The goal was to give them the time to be repaid thanks to the loan extended by the Troika and to get rid of their Greek bonds on the secondary market through the SMP. It is worth recalling that in 2010 the bulk of Greece’s debt was in the hands of only 7 banks (3 French and 4 German banks); that was before the intervention of the Troika, now renamed “the Institutions” – namely the IMF, the ECB, the European Commission and the European Stability Mechanism.
The report of the audit commission established that over 80 per cent of the € 240 billion in loans granted by the Troika in 2010 and 2012 went directly back to repay around twenty private banks. A significant share of the money never even reached Greek soil and simply passed through an ad hoc account opened at the ECB. By allowing these banks to remain immune from the bursting of the private-credit bubble they themselves had created, this bailout of private creditors by public institutions generated an illegitimate debt for the population.
A third similarity with the vulture funds: the ECB took advantage of the weak position of the debtor State to “negotiate” agreements that were clearly unbalanced. The so-called Institutions imposed upon Greece Memoranda which violate the rights of the Greek people and exacerbate the debt burden. Even worse, they did it knowingly.
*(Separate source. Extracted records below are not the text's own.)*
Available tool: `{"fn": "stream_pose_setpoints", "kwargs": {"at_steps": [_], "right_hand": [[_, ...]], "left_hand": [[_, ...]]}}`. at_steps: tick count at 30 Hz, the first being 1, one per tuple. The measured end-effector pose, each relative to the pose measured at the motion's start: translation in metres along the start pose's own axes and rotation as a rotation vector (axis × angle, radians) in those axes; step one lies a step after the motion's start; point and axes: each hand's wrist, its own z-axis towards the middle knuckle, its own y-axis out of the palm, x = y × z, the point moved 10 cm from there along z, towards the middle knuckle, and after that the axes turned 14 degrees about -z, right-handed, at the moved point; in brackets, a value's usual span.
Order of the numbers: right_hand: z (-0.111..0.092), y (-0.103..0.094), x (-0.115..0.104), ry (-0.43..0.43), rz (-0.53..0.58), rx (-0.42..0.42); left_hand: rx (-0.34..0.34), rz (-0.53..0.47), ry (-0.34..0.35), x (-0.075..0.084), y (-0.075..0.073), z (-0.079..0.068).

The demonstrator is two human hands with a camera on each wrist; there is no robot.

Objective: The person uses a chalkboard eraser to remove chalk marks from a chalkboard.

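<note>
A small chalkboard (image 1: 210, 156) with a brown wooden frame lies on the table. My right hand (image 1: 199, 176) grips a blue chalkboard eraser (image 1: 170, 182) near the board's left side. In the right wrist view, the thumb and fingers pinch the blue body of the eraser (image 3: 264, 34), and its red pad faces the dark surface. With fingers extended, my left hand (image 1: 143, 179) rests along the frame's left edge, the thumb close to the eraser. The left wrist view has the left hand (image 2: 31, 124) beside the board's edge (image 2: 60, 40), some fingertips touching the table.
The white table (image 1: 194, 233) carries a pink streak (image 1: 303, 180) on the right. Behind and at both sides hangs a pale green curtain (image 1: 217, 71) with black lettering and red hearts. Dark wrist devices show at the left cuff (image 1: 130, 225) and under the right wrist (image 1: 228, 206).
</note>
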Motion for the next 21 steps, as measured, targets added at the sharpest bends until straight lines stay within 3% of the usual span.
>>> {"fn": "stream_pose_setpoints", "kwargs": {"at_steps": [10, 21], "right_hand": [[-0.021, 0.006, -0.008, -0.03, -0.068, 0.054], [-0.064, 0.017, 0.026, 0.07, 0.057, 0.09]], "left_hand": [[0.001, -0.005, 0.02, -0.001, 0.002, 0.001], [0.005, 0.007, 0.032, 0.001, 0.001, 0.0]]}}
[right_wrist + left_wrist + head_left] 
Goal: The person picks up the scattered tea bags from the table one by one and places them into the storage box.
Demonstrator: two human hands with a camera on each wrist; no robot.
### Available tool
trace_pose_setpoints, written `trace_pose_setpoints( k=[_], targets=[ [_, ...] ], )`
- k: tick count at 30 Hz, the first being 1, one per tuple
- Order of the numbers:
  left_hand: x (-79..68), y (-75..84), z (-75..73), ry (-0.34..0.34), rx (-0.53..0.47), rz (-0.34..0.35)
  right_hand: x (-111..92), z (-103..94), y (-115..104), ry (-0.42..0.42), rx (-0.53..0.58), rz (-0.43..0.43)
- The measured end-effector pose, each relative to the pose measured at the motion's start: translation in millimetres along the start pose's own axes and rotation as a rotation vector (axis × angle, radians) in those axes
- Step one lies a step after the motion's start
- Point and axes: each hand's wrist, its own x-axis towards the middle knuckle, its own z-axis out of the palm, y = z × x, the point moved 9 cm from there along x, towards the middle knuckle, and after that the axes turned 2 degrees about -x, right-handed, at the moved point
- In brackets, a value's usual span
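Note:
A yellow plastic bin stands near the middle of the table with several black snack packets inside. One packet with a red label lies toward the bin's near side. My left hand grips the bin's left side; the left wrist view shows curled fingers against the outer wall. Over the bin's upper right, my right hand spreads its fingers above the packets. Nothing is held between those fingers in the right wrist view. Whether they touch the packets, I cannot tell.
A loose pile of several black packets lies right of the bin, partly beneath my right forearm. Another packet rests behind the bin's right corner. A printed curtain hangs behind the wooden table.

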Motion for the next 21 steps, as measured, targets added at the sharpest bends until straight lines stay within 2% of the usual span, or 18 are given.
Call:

In an internal confidential document, the IMF wrote in March 2010 that the Memorandum it was about to sign would have dire social consequences and lead to a further increase in the Greek debt.
Moreover, the agreements signed since 2010 include abusive clauses revealing that Greece was forced to relinquish significant parts of its sovereignty. British law, which is very protective of creditors (and is given priority by the vulture funds), is now applicable in case of dispute. Under these agreements, the State also commits itself to fully forgo its immunity. In other words, Greece renounced any means of defense against its creditors, who – just like the vulture funds – can seize any assets belonging to the State as a form of repayment. To protect themselves, the creditors went so far as to include a clause guaranteeing that Greece will have to honor its obligations even if the agreements are proven to be illegal!
Illegality is indeed an issue. The austerity measures embedded in the Memoranda directly violate several provisions of Greek, European and international law. These violations engage the responsibility of the Institutions, including the ECB, whose acts violate the rules of the European Union and its own statutes.
For instance, the SMP is conditioned on the implementation of austerity measures, which is clearly a breach of its statutes and the principle of “independence” of the ECB, enshrined in article 130 of the Treaty on the Functioning of the European Union (TFEU). In engaging in such political blackmail, the bank blatantly oversteps its mandate, unlike the vulture funds, which are solely driven by profit.
Recently the ECB also abused its power by stifling the Greek banks in order to force the Syriza government to yield. Yet, as a central bank, it is supposed to be the lender of last resort and take steps to avoid any instability or bank run. Thus in that capacity it should have provided the Greek financial institutions with the necessary funds. All these actions and pressures by the ECB are irregularities that nullify Greece’s commitments towards the institution.